Give back exactly the lines from the one that holds "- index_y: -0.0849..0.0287" through the final line of the data; omit the pictures and add nothing.
*** Opening INFORMATION SUPPLIED ***
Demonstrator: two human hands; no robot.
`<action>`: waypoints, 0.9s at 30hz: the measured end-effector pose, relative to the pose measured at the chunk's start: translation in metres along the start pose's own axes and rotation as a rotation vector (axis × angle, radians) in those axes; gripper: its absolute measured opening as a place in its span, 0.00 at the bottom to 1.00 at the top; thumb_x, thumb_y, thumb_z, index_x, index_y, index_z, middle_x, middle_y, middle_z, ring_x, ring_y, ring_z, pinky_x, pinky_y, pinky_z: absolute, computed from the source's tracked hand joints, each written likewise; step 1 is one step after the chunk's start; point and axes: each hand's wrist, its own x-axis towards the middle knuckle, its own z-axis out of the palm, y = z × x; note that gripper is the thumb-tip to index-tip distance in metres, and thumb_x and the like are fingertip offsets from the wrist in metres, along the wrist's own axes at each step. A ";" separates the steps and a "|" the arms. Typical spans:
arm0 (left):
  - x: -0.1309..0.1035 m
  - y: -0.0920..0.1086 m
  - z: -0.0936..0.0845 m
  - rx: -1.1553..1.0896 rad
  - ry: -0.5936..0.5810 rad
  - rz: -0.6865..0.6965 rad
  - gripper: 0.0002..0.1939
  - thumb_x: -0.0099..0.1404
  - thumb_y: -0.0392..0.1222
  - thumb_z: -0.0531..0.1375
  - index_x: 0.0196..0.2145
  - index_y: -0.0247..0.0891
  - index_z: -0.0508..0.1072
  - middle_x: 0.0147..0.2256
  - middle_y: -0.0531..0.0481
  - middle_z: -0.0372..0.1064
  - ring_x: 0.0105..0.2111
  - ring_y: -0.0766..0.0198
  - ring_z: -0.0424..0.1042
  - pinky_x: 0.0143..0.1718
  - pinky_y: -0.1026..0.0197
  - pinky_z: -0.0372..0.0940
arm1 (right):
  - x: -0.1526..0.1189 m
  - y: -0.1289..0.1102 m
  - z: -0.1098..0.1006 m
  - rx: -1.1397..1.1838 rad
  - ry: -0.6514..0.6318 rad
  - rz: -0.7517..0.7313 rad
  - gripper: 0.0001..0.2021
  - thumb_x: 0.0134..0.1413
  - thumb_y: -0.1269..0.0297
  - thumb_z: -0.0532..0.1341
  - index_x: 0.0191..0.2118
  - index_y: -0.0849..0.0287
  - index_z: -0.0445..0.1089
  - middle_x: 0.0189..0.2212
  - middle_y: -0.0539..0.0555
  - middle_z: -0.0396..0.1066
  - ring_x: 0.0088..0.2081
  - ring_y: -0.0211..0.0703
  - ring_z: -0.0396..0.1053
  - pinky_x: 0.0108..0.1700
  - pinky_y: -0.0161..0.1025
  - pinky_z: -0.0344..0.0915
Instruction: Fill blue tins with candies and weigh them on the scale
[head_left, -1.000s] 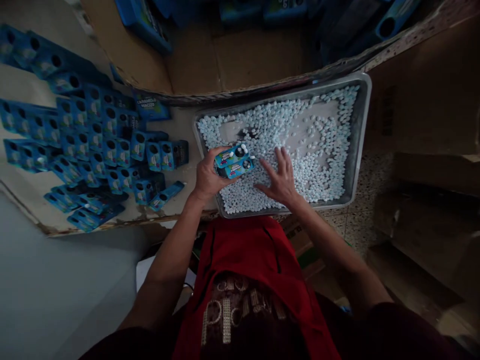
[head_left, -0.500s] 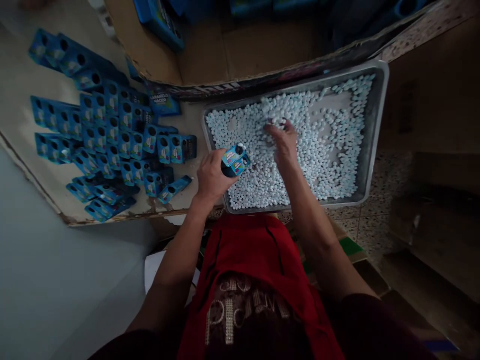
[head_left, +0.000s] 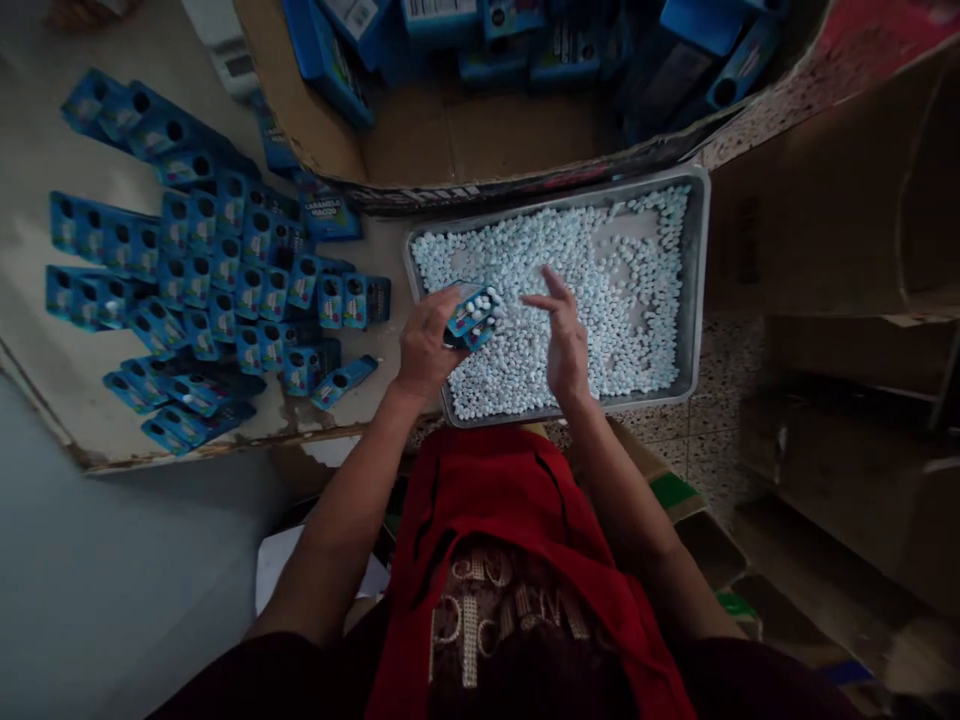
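Note:
My left hand (head_left: 426, 345) grips small blue candy boxes (head_left: 471, 305), seemingly two together, over the left end of a metal tray (head_left: 701, 290). Pale candies lie heaped on the top of these boxes, and some sit at their right edge. Spread across the tray is a layer of small white and light blue candies (head_left: 517, 385). Above them, to the right of the boxes, my right hand (head_left: 566, 345) is open with its fingers apart, and I see nothing in it.
Many blue boxes (head_left: 199, 280) stand in rows on the table (head_left: 382, 385) at left. Behind the tray is a cardboard carton (head_left: 420, 135) holding more blue boxes. Brown cardboard boxes (head_left: 840, 240) are at right. A pale device (head_left: 225, 50) sits at the back left.
My right hand has come away from the candies in the tray and opened near the boxes. More candies now lie on the boxes in my left hand. The view has shifted slightly.

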 end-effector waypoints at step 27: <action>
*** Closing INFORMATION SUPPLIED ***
# [TASK SOLUTION]
  - index_y: -0.0849..0.0287
  - index_z: -0.0445..0.1089
  - middle_x: 0.0189..0.2212
  - middle_y: -0.0539..0.0555
  - middle_z: -0.0396..0.1066
  - ring_x: 0.0088..0.2081
  - ring_y: -0.0211..0.0703
  - ring_z: -0.0396..0.1053
  - pinky_x: 0.0108..0.1700
  - pinky_y: -0.0161..0.1025
  - pinky_z: -0.0344..0.0915
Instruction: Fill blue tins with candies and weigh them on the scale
[head_left, -1.000s] 
[head_left, -0.500s] 
[head_left, +0.000s] 
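Note:
My left hand (head_left: 426, 345) grips small blue candy boxes (head_left: 471, 305), seemingly two together, over the left end of a metal tray (head_left: 701, 290). Pale candies lie heaped on the top of these boxes, and some sit at their right edge. Spread across the tray is a layer of small white and light blue candies (head_left: 517, 385). Above them, to the right of the boxes, my right hand (head_left: 566, 345) is open with its fingers apart, and I see nothing in it.
Many blue boxes (head_left: 199, 280) stand in rows on the table (head_left: 382, 385) at left. Behind the tray is a cardboard carton (head_left: 420, 135) holding more blue boxes. Brown cardboard boxes (head_left: 840, 240) are at right. A pale device (head_left: 225, 50) sits at the back left.
My right hand has come away from the candies in the tray and opened near the boxes. More candies now lie on the boxes in my left hand. The view has shifted slightly.
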
 end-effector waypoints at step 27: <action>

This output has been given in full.